They can't comprehend that education is superior in Communism
You're right about that, most of us don't believe it.
I don't know that the average American had any particular conception of life in Poland as opposed to life in the other Warsaw Pact countries. The exception would be those who had some sort of family tie to there.
I believe my generation largely viewed the WP countries as unlucky (in regard to post-war fortunes) and moderately oppressed. There was considerable confusion with regard to understanding the differences in life, politics, freedoms, etc. between them and the USSR republics such as Azerbaijan, Georgia and Ukraine. We were aware that Radio Free America/Europe were broadcasting into the area with the goal of providing a different information source ot the people and, probably, hoping that those who were resisting Communist Party rule would be emboldened in their efforts. I know we were happy when people made it across the border and saddened in the high profile cases where people were shot or recaptured as they tried to "escape". Most of us couldn't quite understand why a country would put up fences to keep their people from leaving.

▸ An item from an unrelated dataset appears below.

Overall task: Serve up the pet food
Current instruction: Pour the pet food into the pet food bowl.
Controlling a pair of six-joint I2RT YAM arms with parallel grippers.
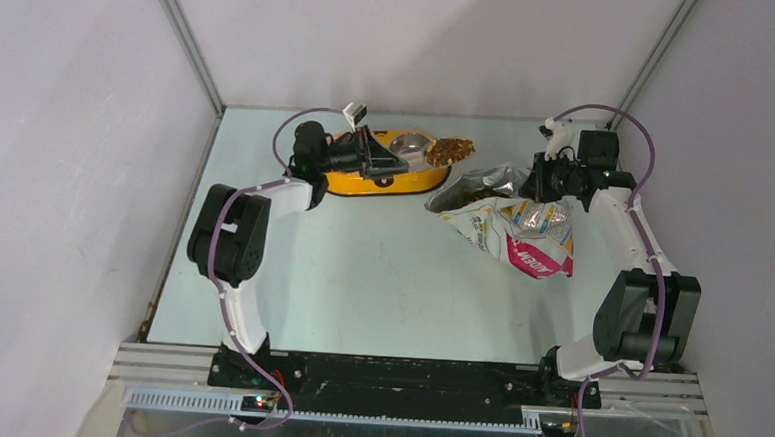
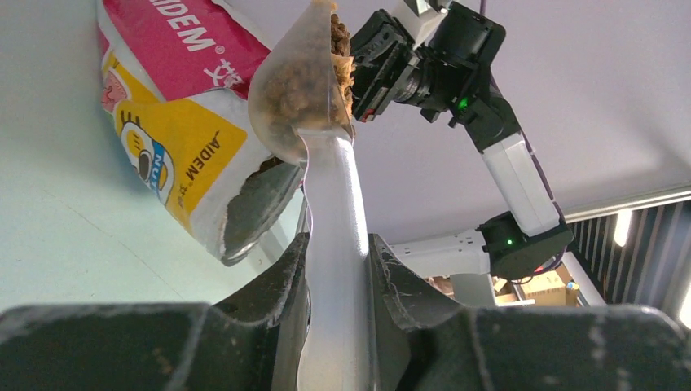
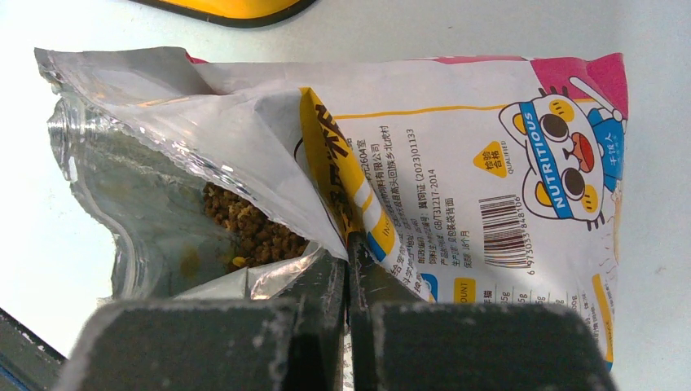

During the height of the Cold War there was certainly fear of Russian missiles but, honestly, I never quite understood the Cuban missile crisis. It was a bit embarrassing for my Dad (who worked for the Department of Defense on an Admiral's staff) that I continually wondered why we cared if missiles were in Cuba since we had them at bases in Europe and on the submarines offshore. At worst, the animosity was for the military personnel and we felt the populations were somewhat over-controlled in a manner like a large, open-air prison. Those escapees in Berlin, the Baltic, defectors such as Stalin's daughter, Barishnikov and Godunov, sailors attempting to jump from ships and accounts of informers and all contributed to the perception of how things probably were in the satellites as well as the USSR proper. Stories of travel restrictions, lagging consumer goods technologies and political indoctrination programs also formed a big part of the impressions we had of the life being led behind the curtain.
Even Brit literature and travel guides contributed to the picture. Stories about being sure to bring toilet paper, sink/tub plugs, being careful with picture-taking and talking to locals didn't help the image. The reports on the invasions and interventions in uprisings from Yugoslavia, Hungary and such were all part of the picture we had.
Speaking for myself I would say that some perceptions proved accurate, others less so. The bleak apartment buildings, relatively few cars, hot water interruptions, unsteady power grids and dense living conditions all seemed to prove true. The public transport was much better than expected. The super-wide and wider than normal sidewalks were a pleasant surprise. History was slightly better-preserved than expected. Education seemed to be much more focused on tasks than theory resulting in high literacy balanced against less understanding of the overall subject. The demeanor of the people was more introverted and "suspicious" but the causes for that are still a speculation for me.